* Task instructions
Would you please copy every line from the records that contains the word "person"?

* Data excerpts
########
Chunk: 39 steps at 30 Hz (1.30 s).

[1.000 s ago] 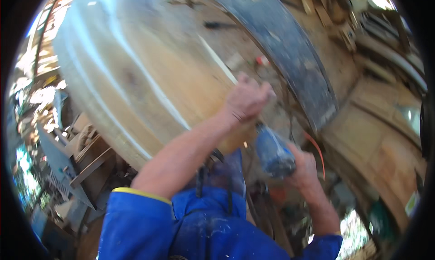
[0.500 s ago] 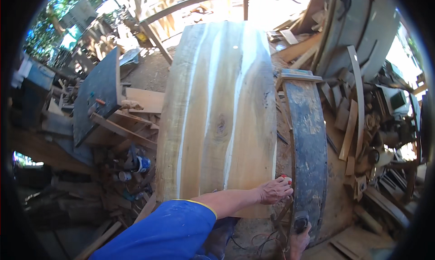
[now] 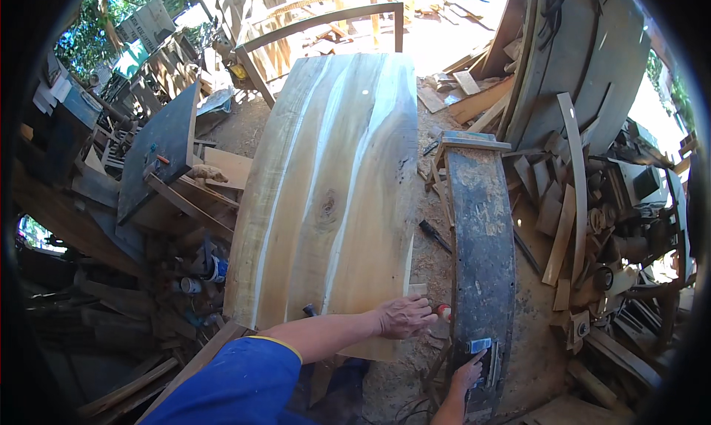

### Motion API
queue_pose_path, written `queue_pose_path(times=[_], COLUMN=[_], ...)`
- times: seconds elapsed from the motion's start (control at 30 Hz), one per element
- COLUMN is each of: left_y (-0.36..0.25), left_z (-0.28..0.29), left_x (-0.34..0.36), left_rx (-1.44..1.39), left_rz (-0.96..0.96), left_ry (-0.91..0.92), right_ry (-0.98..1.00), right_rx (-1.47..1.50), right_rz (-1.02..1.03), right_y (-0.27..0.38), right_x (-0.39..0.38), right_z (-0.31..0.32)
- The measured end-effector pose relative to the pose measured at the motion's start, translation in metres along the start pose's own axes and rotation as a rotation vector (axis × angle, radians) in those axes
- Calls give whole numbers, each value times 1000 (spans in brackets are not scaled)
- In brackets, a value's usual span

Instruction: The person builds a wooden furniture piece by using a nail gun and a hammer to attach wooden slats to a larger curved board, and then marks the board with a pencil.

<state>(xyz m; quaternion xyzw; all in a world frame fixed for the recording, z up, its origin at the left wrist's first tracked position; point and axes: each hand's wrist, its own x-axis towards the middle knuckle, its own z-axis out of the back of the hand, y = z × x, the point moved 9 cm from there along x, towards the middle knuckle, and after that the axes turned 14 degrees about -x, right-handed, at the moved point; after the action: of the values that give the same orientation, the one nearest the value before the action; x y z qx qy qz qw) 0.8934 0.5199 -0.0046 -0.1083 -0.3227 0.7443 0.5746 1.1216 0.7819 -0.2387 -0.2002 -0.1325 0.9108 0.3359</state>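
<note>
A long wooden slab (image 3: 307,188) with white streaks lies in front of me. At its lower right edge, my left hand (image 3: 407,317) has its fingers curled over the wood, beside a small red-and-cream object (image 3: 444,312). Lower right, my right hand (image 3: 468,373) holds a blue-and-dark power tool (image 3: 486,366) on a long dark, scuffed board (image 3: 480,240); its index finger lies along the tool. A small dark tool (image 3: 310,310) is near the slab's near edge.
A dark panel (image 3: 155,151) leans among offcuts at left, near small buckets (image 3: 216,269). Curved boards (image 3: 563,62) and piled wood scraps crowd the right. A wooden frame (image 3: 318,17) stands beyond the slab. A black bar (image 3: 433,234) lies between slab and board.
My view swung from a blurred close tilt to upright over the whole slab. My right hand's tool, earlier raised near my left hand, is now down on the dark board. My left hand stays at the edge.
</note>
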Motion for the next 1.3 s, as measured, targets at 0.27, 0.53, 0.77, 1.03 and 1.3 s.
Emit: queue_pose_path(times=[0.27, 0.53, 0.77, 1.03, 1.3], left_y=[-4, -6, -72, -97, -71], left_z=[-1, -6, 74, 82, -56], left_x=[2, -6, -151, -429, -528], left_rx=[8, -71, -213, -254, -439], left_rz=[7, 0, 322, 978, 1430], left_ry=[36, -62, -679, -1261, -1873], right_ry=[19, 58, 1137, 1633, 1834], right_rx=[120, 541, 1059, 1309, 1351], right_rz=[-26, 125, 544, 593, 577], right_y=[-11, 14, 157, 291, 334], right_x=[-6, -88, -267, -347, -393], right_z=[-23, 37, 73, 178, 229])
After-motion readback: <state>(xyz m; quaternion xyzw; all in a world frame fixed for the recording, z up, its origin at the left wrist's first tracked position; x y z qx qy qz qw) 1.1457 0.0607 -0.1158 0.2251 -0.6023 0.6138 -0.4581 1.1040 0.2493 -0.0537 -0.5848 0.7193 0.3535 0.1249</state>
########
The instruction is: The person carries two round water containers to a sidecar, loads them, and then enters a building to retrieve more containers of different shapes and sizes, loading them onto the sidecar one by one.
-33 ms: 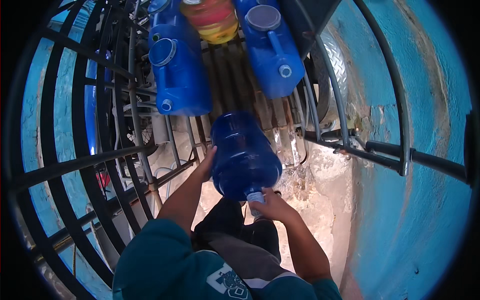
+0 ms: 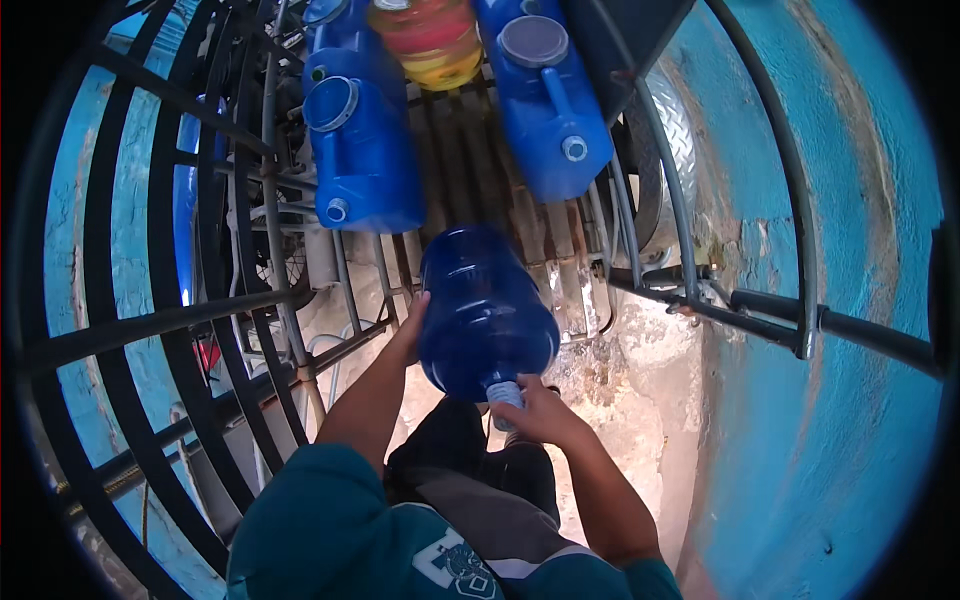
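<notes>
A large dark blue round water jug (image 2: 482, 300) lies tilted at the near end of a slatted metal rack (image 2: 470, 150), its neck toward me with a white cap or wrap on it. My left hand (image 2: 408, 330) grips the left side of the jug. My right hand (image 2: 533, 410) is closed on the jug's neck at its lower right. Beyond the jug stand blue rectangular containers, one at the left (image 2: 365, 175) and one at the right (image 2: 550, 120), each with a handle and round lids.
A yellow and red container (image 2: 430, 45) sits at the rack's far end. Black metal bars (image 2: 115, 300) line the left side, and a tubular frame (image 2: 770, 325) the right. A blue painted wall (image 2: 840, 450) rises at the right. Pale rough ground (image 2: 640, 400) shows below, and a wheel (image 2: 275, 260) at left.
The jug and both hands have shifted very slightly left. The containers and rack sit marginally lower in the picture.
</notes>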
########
* Task answer
Instruction: The person builds a wooden furniture piece by using a nail gun and a hammer to attach wooden slats to a larger curved board, and then marks the board with a pencil.
The instruction is: The person carries two round water containers to a sidecar, loads them, and then enters a building to retrieve more containers of different shapes and sizes, loading them onto the sidecar one by one.

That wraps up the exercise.